Given information
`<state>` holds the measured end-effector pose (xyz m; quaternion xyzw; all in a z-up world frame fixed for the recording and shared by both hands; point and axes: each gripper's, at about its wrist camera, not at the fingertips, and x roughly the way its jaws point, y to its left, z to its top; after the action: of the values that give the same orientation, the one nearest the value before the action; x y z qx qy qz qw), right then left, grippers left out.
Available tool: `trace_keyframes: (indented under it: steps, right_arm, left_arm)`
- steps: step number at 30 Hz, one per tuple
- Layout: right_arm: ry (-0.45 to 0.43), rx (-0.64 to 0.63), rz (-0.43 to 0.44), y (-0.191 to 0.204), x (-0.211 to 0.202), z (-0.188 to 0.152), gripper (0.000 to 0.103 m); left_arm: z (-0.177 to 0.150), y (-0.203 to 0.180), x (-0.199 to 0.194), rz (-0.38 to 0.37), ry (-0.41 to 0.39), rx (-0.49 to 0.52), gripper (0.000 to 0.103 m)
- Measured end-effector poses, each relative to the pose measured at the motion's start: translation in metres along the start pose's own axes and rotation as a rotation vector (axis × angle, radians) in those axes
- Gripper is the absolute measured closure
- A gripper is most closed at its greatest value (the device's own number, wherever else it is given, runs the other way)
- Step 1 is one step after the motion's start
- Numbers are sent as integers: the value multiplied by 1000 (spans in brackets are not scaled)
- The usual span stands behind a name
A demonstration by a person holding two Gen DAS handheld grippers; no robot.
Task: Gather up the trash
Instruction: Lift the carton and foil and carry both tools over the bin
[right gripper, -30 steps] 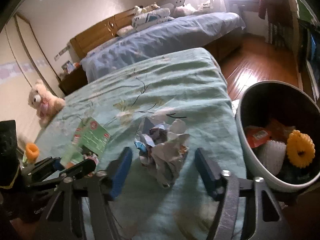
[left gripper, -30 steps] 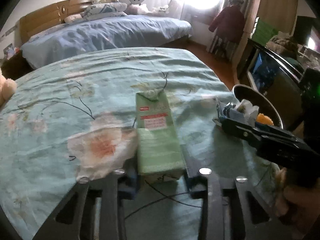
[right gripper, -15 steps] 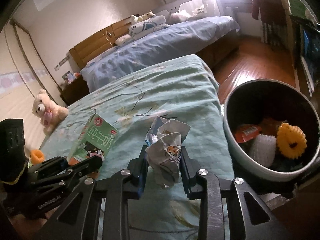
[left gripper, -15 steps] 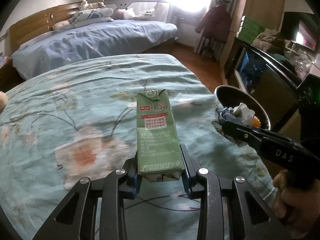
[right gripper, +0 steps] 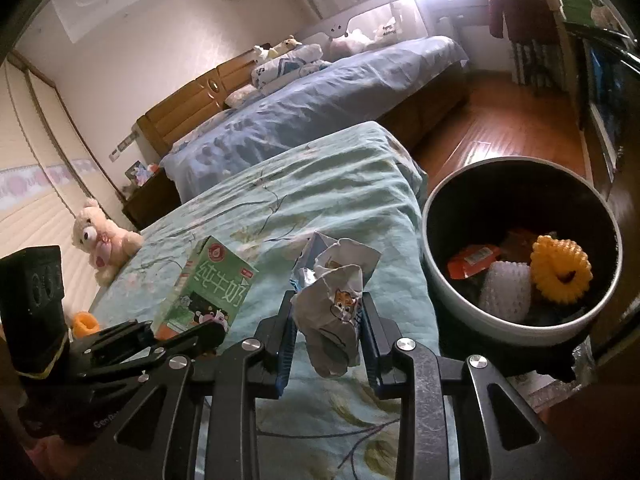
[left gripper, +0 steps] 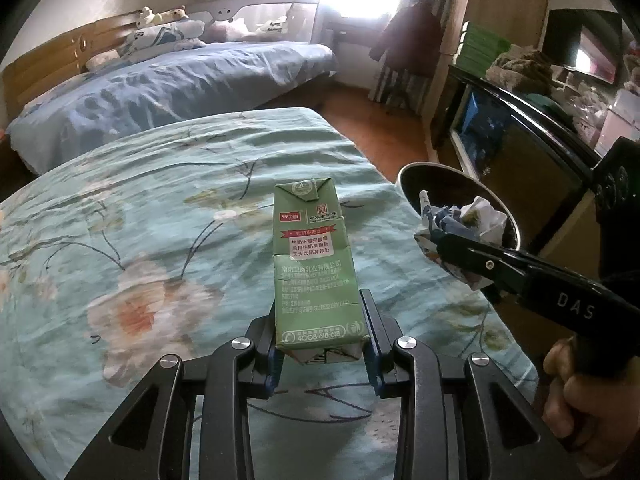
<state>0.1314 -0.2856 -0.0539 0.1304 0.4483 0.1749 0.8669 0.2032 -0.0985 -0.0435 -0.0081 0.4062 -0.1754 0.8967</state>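
My left gripper (left gripper: 322,312) is shut on a green milk carton (left gripper: 314,264) and holds it above the floral bedspread (left gripper: 120,240); the carton also shows in the right wrist view (right gripper: 208,284). My right gripper (right gripper: 326,312) is shut on a crumpled paper wrapper (right gripper: 336,288), lifted off the bed, left of the round trash bin (right gripper: 448,292). In the left wrist view the wrapper (left gripper: 468,224) hangs at the near rim of the bin (left gripper: 408,176).
The bin holds a yellow ring (right gripper: 560,268), a white foam net (right gripper: 506,288) and an orange packet (right gripper: 472,258). A teddy bear (right gripper: 100,240) and an orange object (right gripper: 84,322) lie at the bed's left. A blue bed (left gripper: 180,84) stands behind, a cabinet (left gripper: 520,152) to the right.
Both grippers closed on their items and lifted them off the bed. The right gripper with the wrapper moved toward the bin; the left raised the carton.
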Motion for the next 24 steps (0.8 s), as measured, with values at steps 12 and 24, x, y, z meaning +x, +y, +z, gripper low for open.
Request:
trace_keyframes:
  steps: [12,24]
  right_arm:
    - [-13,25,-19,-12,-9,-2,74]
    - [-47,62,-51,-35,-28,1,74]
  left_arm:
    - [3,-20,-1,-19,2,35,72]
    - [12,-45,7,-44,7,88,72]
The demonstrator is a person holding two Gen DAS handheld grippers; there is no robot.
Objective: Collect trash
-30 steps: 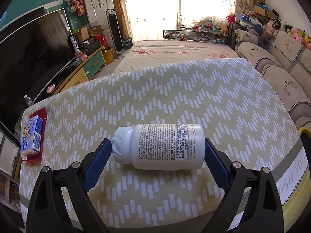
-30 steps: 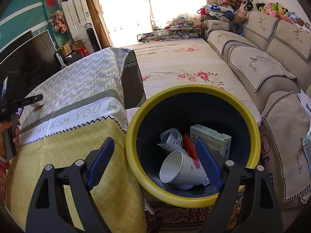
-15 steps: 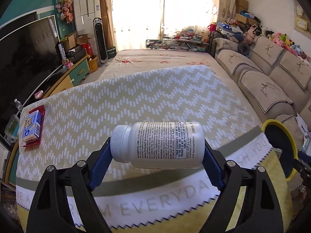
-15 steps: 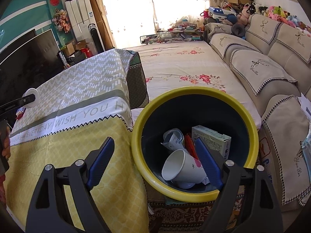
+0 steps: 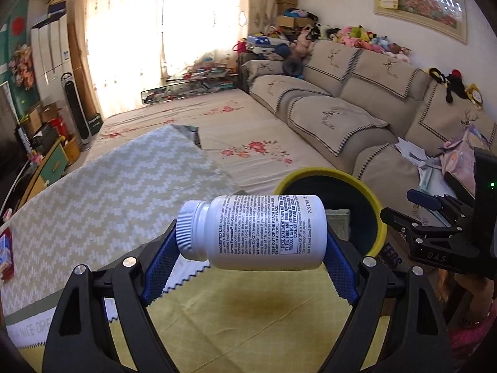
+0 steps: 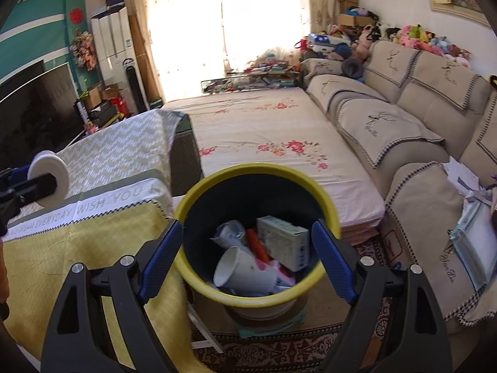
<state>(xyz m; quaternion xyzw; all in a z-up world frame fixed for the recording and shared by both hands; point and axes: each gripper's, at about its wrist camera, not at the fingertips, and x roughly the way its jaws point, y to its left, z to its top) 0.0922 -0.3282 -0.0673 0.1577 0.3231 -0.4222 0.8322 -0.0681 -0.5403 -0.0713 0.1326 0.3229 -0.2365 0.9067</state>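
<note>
My left gripper (image 5: 248, 248) is shut on a white pill bottle (image 5: 251, 233), held sideways above the yellow tablecloth, cap to the left. The yellow-rimmed dark bin (image 5: 369, 199) stands just beyond and to the right of the bottle. In the right wrist view the bin (image 6: 192, 192) sits directly under my open, empty right gripper (image 6: 247, 248); it holds a white paper cup (image 6: 245, 272), a small box (image 6: 282, 239) and other trash. The bottle's cap (image 6: 49, 174) shows at the far left there. The right gripper (image 5: 416, 208) also shows in the left wrist view.
The table with a zigzag and yellow cloth (image 5: 102, 195) lies left of the bin. A floral-covered bed (image 6: 264, 136) lies behind, a beige sofa (image 6: 403, 124) at right with papers on it. A small box on a red tray (image 5: 6, 255) sits at the table's left edge.
My left gripper has carried the pill bottle up off the table and to the right, close to the bin. My right gripper has shifted a little, staying open over the bin.
</note>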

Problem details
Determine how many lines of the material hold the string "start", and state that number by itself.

Response to this exercise
2